二氧化碳捕集吸附剂的低温再生：聚乙烯亚胺的功能化

本研究的目的是在不影响吸附容量（AC）的前提下，设计出再生温度较低的二氧化碳捕集材料。将丙烯腈（AN）、丙烯酸 2-乙基己酯（EHA）和丙烯酸丁酯（BA）官能化的支链聚乙烯亚胺（BPEI）浸渍到气相二氧化硅上，并测试其吸附和解吸性能。官能化程度越高，解吸温度（DTs）就越低，从 73 至 97 °C降至 25 °C，这是因为官能化后仲胺的百分比更高，二氧化碳的吸附机理也发生了变化。不过，吸附容量也随着官能化而降低。利用机器学习模型进行贝叶斯优化，预测了在低再生温度下实现高吸附容量的最佳吸附剂成分。二氧化碳捕获和释放的等温操作也被证明可以降低二氧化碳捕获系统的能源需求。在等温条件下，官能化 BPEI 材料可稳定地吸附和释放二氧化碳 20 个循环，且性能没有任何下降。用 AN、EHA 和 BA 进行官能化的 BPEI 10,000 在 AC 和 DT 之间实现了良好的平衡，适合工业应用。

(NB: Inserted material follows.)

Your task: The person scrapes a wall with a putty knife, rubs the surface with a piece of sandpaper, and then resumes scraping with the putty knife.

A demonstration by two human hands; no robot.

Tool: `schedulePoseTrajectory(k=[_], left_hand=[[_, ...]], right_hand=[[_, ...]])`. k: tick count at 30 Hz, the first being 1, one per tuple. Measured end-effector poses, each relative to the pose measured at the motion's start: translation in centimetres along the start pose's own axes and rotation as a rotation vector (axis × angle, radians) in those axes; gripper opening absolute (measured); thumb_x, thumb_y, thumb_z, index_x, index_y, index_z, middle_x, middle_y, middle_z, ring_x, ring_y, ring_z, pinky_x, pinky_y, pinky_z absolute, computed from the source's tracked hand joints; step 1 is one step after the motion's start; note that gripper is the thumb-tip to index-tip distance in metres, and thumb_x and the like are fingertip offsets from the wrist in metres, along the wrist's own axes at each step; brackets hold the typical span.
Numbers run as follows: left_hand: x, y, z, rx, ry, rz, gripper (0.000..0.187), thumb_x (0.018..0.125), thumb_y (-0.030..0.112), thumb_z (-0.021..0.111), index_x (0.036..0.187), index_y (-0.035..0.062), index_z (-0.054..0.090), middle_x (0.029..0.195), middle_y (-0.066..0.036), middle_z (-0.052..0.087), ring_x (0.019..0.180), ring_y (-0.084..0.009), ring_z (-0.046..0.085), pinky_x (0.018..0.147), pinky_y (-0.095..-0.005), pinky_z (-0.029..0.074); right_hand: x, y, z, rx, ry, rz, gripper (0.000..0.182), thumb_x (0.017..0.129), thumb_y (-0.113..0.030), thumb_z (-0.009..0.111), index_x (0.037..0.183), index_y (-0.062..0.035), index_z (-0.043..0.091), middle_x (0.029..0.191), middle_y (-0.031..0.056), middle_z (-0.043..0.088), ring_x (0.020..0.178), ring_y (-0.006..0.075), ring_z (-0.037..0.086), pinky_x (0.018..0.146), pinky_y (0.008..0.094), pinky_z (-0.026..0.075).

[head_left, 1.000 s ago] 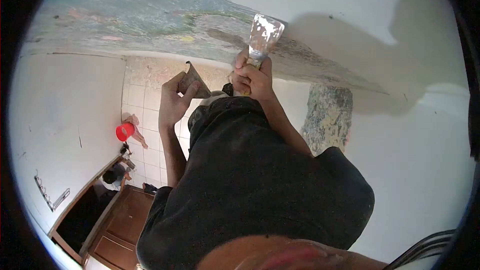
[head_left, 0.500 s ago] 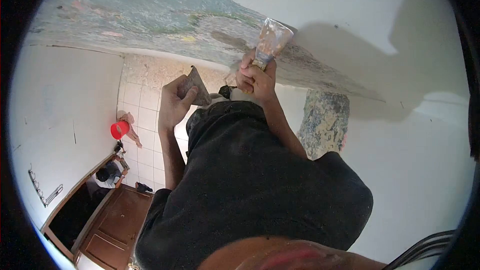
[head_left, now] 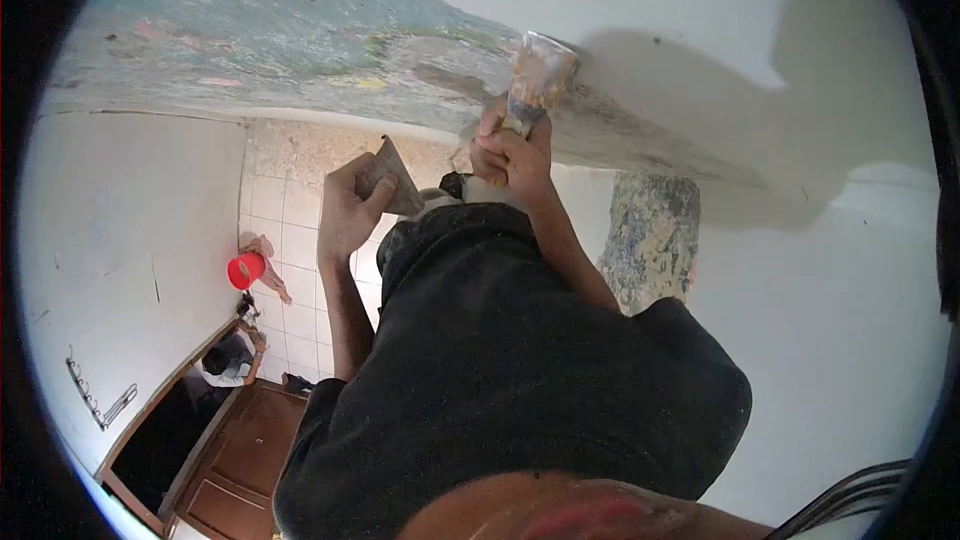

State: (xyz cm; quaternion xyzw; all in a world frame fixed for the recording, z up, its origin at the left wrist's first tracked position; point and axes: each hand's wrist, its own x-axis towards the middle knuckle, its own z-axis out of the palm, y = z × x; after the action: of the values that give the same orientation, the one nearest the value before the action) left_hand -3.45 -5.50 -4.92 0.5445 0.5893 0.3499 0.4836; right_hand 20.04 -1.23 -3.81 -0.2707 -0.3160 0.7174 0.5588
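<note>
My right hand is wrapped round the handle of a putty knife. Its wide blade, smeared white and brown, points up at the wall, its far edge at the border between white paint and the bared, scraped patch. In my left hand is a flat grey-brown piece with a pointed corner, pinched between thumb and fingers. That hand stays apart from the wall, left of my body.
A red bucket stands on the tiled floor beside a pinkish cloth. Another person crouches at the doorway by a brown door. Hooks hang on the left wall. A second bared patch shows at right.
The putty knife has shifted slightly left and up along the wall, its blade now tilted differently. My left hand keeps its hold. The room behind has shifted slightly in view.
</note>
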Motion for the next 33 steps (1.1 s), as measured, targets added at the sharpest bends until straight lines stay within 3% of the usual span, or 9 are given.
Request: schedulePoseTrajectory(k=[3,8,12,15,22,33], left_hand=[[-0.1,1.6,-0.2,0.025,-0.05,-0.048,0.008,0.087,0.004,0.063,0.083,-0.0017,0.059,0.07,0.0,0.056,0.064,-0.0057,0.047,0.057,-0.0252,0.041],[0.2,-0.3,-0.1,0.029,-0.04,-0.041,0.009,0.086,0.005,0.063,0.082,-0.0019,0.059,0.069,0.0,0.055,0.064,-0.0061,0.047,0.056,-0.0252,0.04],[-0.2,1.6,-0.5,0.07,-0.06,-0.017,0.011,0.086,0.006,0.063,0.079,-0.0015,0.058,0.067,0.001,0.054,0.064,-0.0067,0.047,0.057,-0.0252,0.04],[0.0,0.5,-1.6,0.079,0.028,0.013,0.013,0.083,0.005,0.064,0.075,-0.0023,0.057,0.061,0.002,0.048,0.058,-0.0049,0.039,0.049,-0.0267,0.032],[-0.4,1.1,-4.1,0.152,0.116,0.026,0.015,0.082,0.006,0.065,0.074,-0.0028,0.057,0.061,0.001,0.05,0.06,-0.006,0.041,0.052,-0.0269,0.034],[-0.8,1.5,-4.2,0.171,0.136,0.053,0.015,0.081,0.008,0.066,0.074,-0.003,0.058,0.061,-0.001,0.053,0.059,-0.0061,0.042,0.052,-0.0272,0.036]], right_hand=[[-0.2,1.3,-0.9,-0.015,0.025,-0.014,0.005,0.081,0.003,0.054,0.083,-0.0017,0.052,0.052,0.0004,0.039,0.038,0.0083,0.037,0.033,0.0258,0.029],[-0.3,0.5,-0.2,-0.017,0.023,0.001,0.005,0.082,0.003,0.053,0.083,-0.0019,0.052,0.052,0.001,0.038,0.037,0.0081,0.035,0.033,0.0256,0.028],[-0.6,0.8,-0.1,0.014,-0.05,-0.004,0.007,0.086,0.004,0.052,0.09,-0.001,0.052,0.053,0.0004,0.034,0.035,0.0094,0.031,0.034,0.0271,0.027],[-0.4,0.4,0.4,-0.006,-0.026,-0.004,0.007,0.085,0.004,0.052,0.09,-0.001,0.052,0.053,0.0,0.034,0.036,0.0092,0.031,0.033,0.0268,0.027],[-0.2,1.0,0.8,0.034,-0.013,0.024,0.003,0.083,0.0,0.053,0.083,-0.0022,0.053,0.054,-0.0006,0.039,0.039,0.0062,0.035,0.034,0.0248,0.028],[-0.1,0.6,1.0,0.044,-0.056,0.051,0.007,0.083,0.003,0.052,0.086,-0.0025,0.05,0.055,0.0001,0.036,0.038,0.0081,0.034,0.033,0.0258,0.028]])
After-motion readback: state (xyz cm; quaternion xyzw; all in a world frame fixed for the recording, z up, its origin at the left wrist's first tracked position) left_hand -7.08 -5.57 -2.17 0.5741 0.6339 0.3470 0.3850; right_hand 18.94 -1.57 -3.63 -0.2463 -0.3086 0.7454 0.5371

本文章由计算机程序翻译，如有差异，请以英文原文为准。

求助全文

约1分钟内获得全文求助全文

来源期刊

ACS Sustainable Chemistry & Engineering CHEMISTRY, MULTIDISCIPLINARY-ENGINEERING, CHEMICAL

CiteScore

13.80

自引率

4.80%

发文量

1470

审稿时长

1.7 months

期刊介绍： ACS Sustainable Chemistry & Engineering is a prestigious weekly peer-reviewed scientific journal published by the American Chemical Society. Dedicated to advancing the principles of green chemistry and green engineering, it covers a wide array of research topics including green chemistry, green engineering, biomass, alternative energy, and life cycle assessment. The journal welcomes submissions in various formats, including Letters, Articles, Features, and Perspectives (Reviews), that address the challenges of sustainability in the chemical enterprise and contribute to the advancement of sustainable practices. Join us in shaping the future of sustainable chemistry and engineering.